La carriera di Pirlo: promosso in A negli Emirati

Per trovarlo, si sono dovuti spingere addirittura nella Serie B degli Emirati Arabi Uniti, dove Pirlo ha confezionato una delle principali imprese della sua carriera: la promozione in massima serie alla guida dello United FC. In precedenza l’ex centrocampista – tra le altre – di Brescia, Inter, Milan e Juventus aveva chiuso al quarto posto per il rotto della cuffia coi bianconeri nel 2021, in una stagione nobilitata da Coppa Italia e Supercoppa, fallendo lo Scudetto dopo nove titoli consecutivi. Poi era stato esonerato dal Fatih Karagumruk in Turchia e non aveva fatto bene alla Sampdoria, in B. Insomma, non proprio un curriculum sfavillante da allenatore.

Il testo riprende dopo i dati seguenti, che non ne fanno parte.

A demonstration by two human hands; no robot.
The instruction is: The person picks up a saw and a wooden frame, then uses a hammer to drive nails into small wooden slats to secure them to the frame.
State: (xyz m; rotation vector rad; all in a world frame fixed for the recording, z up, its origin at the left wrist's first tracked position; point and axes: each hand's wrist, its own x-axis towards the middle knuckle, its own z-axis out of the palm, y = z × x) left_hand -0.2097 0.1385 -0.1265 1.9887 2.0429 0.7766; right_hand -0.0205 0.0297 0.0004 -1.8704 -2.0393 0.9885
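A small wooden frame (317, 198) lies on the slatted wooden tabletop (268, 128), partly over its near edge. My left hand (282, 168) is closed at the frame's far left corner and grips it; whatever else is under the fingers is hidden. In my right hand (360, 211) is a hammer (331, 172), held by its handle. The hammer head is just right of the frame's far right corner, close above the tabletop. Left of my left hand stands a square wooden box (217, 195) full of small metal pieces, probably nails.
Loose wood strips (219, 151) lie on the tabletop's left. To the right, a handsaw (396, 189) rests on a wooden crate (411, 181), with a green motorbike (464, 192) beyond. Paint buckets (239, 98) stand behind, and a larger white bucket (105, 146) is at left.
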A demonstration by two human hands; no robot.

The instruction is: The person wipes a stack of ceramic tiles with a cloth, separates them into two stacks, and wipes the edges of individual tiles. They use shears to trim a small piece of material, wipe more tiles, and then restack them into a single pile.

CT Italia: sognare una Ferrari e poi viaggiare in Panda

Fosse stata la Kings League, spettacolare e divertente parata di stelle e personaggi cult, Pirlo avrebbe retto senza problemi il confronto con Pep. Ma qui si parla di calcio vero, di Nazionale italiana. Il paragone – ahimé – non regge. Il calcio liquido di Pirlo, liberamente ispirato a quello di Guardiola dei tempi di Barcellona, si è visto solo nella tesina con cui è stato promosso allenatore a Coverciano. Chiedere ai tifosi di Juve e Samp per conferma. Ripiegando su Andrea, Maldini e Leonardo hanno dato la stessa impressione di due “yuppies” che, dopo aver provato ad acquistare una Ferrari, hanno poi ripiegato su un’utilitaria. Chi glielo dice alle loro partner che la promessa passeggiata non la faranno più su una Testarossa, ma su una Panda?